» **GOAL OF THE EXERCISE**
From the first line to the last, write out the material verbatim.

» **MATERIAL PROVIDED**
|---|

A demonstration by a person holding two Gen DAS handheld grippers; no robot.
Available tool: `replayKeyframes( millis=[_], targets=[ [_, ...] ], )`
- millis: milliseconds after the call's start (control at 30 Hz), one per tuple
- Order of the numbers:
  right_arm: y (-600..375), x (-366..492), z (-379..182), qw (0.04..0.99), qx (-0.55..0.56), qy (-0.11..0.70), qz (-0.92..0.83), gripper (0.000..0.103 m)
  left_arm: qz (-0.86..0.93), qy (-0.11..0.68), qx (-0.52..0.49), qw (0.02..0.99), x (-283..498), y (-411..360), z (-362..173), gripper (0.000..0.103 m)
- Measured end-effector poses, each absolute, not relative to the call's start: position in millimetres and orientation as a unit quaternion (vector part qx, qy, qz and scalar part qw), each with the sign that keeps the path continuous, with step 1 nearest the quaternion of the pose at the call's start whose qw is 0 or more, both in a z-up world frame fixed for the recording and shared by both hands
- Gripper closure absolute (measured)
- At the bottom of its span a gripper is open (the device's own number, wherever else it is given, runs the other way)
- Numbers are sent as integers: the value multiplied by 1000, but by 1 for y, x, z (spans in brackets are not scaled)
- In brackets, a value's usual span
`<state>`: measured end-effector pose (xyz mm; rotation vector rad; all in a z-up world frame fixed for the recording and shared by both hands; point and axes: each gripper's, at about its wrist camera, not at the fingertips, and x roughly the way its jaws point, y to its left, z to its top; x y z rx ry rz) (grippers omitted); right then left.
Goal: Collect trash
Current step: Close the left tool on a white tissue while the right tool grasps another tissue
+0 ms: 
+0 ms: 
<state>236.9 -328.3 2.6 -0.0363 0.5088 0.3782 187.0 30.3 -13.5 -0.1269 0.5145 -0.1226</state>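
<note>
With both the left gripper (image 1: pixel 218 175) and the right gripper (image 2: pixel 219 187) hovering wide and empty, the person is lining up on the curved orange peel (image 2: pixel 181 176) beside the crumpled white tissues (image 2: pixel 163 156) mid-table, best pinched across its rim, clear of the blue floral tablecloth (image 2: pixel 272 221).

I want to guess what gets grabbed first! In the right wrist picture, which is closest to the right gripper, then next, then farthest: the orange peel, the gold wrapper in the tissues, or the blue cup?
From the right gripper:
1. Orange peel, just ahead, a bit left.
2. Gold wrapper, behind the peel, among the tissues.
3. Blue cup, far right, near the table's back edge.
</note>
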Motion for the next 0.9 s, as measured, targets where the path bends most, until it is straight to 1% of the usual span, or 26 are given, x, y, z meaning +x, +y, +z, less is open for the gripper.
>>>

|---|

» **RESULT OF THIS TASK**
A demonstration by a person holding two Gen DAS handheld grippers; no robot.
Available tool: `replayKeyframes( millis=[_], targets=[ [_, ...] ], )`
- millis: milliseconds after the call's start (control at 30 Hz), one per tuple
- Order of the numbers:
  right_arm: y (-600..375), x (-366..492), z (-379..182), qw (0.04..0.99), qx (-0.55..0.56), qy (-0.11..0.70), qz (-0.92..0.83), gripper (0.000..0.103 m)
  left_arm: qz (-0.86..0.93), qy (-0.11..0.68), qx (-0.52..0.49), qw (0.02..0.99), x (-283..498), y (-411..360), z (-362..173), gripper (0.000..0.103 m)
- Measured end-effector poses, each absolute, not relative to the call's start: position in millimetres and orientation as a unit quaternion (vector part qx, qy, qz and scalar part qw), each with the sign that keeps the path continuous, with step 1 nearest the quaternion of the pose at the call's start whose qw is 0 or more, both in a z-up world frame fixed for the recording and shared by both hands
- Gripper closure absolute (measured)
- At the bottom of its span a gripper is open (the device's own number, wherever else it is given, runs the other way)
- Numbers are sent as integers: the value multiplied by 1000, but by 1 for y, x, z (spans in brackets are not scaled)
- In brackets, a value's usual span
`<state>`: measured end-effector pose (xyz mm; rotation vector rad; all in a z-up world frame fixed for the recording and shared by both hands; point and axes: each gripper's, at about its wrist camera, not at the fingertips, and x roughly the way its jaws point, y to its left, z to its top; x y z rx ry rz) (grippers omitted); right then left.
Goal: Collect trash
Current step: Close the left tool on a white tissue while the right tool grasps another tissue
+0 ms: 
+0 ms: 
<state>236.9 -328.3 2.6 -0.0363 0.5088 0.3782 187.0 30.3 -13.5 -0.1269 0.5145 -0.1226</state>
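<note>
With both the left gripper (image 1: pixel 218 175) and the right gripper (image 2: pixel 219 187) hovering wide and empty, the person is lining up on the curved orange peel (image 2: pixel 181 176) beside the crumpled white tissues (image 2: pixel 163 156) mid-table, best pinched across its rim, clear of the blue floral tablecloth (image 2: pixel 272 221).

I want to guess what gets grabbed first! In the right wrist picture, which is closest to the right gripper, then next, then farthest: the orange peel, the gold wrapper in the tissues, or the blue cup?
From the right gripper:
1. Orange peel, just ahead, a bit left.
2. Gold wrapper, behind the peel, among the tissues.
3. Blue cup, far right, near the table's back edge.
</note>
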Motion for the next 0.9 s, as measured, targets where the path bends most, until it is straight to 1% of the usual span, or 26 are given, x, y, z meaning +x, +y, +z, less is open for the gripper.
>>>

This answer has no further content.